_PROBLEM TO WORK ON_:
What follows is a listing to be transcribed exactly.
*****
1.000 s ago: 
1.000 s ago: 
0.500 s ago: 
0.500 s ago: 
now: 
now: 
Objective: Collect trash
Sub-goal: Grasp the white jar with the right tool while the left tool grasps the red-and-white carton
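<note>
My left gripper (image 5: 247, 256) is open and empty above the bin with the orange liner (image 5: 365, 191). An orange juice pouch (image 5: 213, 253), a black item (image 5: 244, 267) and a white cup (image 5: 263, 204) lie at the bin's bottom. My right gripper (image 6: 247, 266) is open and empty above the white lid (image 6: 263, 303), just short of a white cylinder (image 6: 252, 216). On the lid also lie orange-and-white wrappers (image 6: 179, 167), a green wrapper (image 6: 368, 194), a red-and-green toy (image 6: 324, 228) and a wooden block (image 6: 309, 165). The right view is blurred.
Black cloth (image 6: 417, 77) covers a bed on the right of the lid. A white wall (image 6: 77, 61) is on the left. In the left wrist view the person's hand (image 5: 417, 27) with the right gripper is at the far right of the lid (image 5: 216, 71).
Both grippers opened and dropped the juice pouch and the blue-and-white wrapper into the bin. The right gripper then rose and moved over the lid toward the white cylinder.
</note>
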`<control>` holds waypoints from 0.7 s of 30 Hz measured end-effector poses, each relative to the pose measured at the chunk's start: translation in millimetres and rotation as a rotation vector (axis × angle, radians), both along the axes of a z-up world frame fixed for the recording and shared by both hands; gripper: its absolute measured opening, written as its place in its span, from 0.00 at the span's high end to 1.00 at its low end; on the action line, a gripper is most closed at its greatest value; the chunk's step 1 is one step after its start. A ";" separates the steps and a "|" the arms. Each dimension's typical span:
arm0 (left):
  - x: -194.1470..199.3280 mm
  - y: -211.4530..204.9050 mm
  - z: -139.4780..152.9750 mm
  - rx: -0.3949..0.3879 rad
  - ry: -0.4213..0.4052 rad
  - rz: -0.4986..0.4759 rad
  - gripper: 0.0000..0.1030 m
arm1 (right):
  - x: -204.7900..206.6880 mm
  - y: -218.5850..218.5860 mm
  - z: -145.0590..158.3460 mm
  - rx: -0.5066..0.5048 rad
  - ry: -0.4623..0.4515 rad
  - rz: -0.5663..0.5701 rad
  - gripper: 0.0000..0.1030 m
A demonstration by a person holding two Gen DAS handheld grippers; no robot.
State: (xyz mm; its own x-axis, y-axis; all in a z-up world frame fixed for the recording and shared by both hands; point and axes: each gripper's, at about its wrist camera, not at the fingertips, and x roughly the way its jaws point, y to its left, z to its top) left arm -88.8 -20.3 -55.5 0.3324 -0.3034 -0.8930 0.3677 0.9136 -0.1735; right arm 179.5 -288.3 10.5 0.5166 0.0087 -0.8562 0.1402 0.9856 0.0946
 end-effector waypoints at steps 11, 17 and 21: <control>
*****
_ANSWER_:
1.000 s ago: 
1.000 s ago: 
0.500 s ago: 
0.500 s ago: 
now: 
now: 
Objective: Collect trash
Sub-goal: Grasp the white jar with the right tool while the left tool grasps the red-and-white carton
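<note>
My left gripper (image 5: 247, 256) is open and empty above the bin with the orange liner (image 5: 365, 191). An orange juice pouch (image 5: 213, 253), a black item (image 5: 244, 267) and a white cup (image 5: 263, 204) lie at the bin's bottom. My right gripper (image 6: 247, 266) is open and empty above the white lid (image 6: 263, 303), just short of a white cylinder (image 6: 252, 216). On the lid also lie orange-and-white wrappers (image 6: 179, 167), a green wrapper (image 6: 368, 194), a red-and-green toy (image 6: 324, 228) and a wooden block (image 6: 309, 165). The right view is blurred.
Black cloth (image 6: 417, 77) covers a bed on the right of the lid. A white wall (image 6: 77, 61) is on the left. In the left wrist view the person's hand (image 5: 417, 27) with the right gripper is at the far right of the lid (image 5: 216, 71).
Both grippers opened and dropped the juice pouch and the blue-and-white wrapper into the bin. The right gripper then rose and moved over the lid toward the white cylinder.
</note>
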`<control>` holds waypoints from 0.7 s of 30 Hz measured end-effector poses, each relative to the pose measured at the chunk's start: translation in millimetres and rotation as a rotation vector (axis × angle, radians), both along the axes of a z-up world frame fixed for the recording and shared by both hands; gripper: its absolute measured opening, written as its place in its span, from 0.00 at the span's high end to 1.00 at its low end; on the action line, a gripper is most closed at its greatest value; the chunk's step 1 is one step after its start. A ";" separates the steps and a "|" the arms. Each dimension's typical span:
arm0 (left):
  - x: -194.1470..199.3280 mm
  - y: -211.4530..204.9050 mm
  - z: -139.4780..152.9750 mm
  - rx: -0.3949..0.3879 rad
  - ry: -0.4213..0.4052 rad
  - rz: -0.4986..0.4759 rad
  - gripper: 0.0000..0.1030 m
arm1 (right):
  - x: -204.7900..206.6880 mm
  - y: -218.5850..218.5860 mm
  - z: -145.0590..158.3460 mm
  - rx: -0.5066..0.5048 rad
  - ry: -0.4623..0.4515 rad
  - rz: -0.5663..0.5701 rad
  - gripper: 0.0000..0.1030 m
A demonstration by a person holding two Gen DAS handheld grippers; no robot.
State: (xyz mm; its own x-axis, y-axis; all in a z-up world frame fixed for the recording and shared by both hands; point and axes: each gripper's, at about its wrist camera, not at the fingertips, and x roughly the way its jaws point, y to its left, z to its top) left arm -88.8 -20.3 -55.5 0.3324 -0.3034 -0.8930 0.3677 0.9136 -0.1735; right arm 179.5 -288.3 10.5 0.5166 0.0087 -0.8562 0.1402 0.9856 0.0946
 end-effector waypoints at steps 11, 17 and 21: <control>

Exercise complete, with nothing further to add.